Electrophoretic mobility shift assays

DNA binding experiments with the MR complex and the various substrates in Supplementary Fig. 2a were performed in binding buffer containing 25 mM Tris-acetate pH 7.5, 1 mM dithiothreitol, 5 mM magnesium chloride, 1 mM ATP-γ-S (BIOLOG), 0.25 mg/ml bovine serum albumin (New England Biolabs) and 1 nM substrate, in a final volume of 15 µl. The MR complex was added at the indicated final concentration to the mix and incubated for 15 min a 30 °C. After the incubation, 5 µl EMSA loading dye (50% glycerol with bromophenol blue) was added to the reaction, which was loaded on a 0.6% agarose gel and run at 4 °C. At the end of the run, the gel was stained with GelRed (Biotium) and imaged with a Typhoon Imager (Cytiva).

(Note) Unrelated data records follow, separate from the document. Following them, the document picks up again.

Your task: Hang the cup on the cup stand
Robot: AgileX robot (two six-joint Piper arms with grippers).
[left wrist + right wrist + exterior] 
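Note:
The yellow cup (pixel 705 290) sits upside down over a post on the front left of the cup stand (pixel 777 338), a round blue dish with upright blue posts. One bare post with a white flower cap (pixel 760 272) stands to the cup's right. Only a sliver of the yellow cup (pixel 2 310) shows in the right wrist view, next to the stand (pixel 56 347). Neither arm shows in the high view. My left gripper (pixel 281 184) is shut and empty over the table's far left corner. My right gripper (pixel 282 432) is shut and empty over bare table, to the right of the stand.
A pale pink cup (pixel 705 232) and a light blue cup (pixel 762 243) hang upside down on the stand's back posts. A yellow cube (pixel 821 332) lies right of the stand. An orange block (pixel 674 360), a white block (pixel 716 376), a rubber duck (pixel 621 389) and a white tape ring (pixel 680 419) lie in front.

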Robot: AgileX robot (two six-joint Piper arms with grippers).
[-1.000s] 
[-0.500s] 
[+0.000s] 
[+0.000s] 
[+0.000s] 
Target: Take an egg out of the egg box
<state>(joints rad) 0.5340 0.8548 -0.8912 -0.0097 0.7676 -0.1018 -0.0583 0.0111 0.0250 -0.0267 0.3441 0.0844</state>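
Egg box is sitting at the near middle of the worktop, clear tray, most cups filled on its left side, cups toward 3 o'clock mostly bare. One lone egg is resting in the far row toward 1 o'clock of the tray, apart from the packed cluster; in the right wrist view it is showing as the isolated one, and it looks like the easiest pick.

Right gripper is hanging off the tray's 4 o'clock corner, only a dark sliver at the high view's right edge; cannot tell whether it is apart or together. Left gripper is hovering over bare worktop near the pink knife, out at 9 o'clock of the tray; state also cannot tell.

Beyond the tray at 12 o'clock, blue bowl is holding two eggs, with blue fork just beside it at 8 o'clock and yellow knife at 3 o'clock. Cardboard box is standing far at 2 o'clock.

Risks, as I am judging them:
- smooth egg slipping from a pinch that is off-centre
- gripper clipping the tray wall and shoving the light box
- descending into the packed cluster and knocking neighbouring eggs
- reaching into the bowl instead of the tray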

DNA binding experiments with Cas9 and the HIRAN variants in Supplementary Fig. 7f were performed in binding buffer containing 25 mM Tris-acetate pH 7.5, 1 mM dithiothreitol, 5 mM magnesium chloride, 0.25 mg/ml bovine serum albumin (New England Biolabs), 50 mM potassium chloride and 1 nM substrate, in a final volume of 15 µl. The substrate was incubated with 5 nM Cas9 HA or DA for 30 min a 30 °C, as indicated. Reactions were moved on ice, supplemented with the indicated concentration of HLTF HIRAN domain WT or NANA mutant, and incubated for 10 min at 37 °C. After the incubation, 5 µl EMSA loading dye (50% glycerol with bromophenol blue) was added to the reaction. The DNA-protein complexes were separated on a 0.6% agarose gel and run at 4 °C. The gel was dried on DE81 chromatography paper (Whatman), exposed to phosphor screens, imaged with a Typhoon Imager, and quantitated using ImageJ Software (1.53 g). Plots were generated with Graph Pad Prism 10.2.2 (397).

Exo1 nuclease assay

Nuclease assays with Exo1 were performed in reaction buffer containing 1 nM (in molecules) of DNA substrate, 25 mM Tris-acetate pH 7.5, 1 mM dithiothreitol, 5 mM magnesium chloride, 1 mM manganese chloride, 1 mM ATP, 80 U/ml pyruvate kinase (Sigma), 1 mM phosphoenolpyruvate, 50 mM KCl and 0.25 mg/ml bovine serum albumin (New England Biolabs), in a final volume of 15 µl. For experiments in Supplementary Fig. 6, reactions contained 237 nM yeast RPA. The substrate was incubated with the indicated amounts of EcoRV, Cas12a, or Cas9 variants for 10 min at 37 °C. Reactions were moved on ice, supplemented with Exo1 and HLTF, as indicated and incubated for 30 min at 30 °C. The samples were supplemented with 5 µl of 0.2% STOP solution (150 mM EDTA, 0.2% SDS, 30% glycerol, and 1 mg/ml bromophenol blue) and deproteinated with 1 µl of 14–22 mg/ml Proteinase K (Roche) for 1 h at 37 °C. The stopped reactions were separated on 1% agarose gels stained with GelRed (Biotium), imaged with a Typhoon Imager (Cytiva), and quantitated using ImageJ Software.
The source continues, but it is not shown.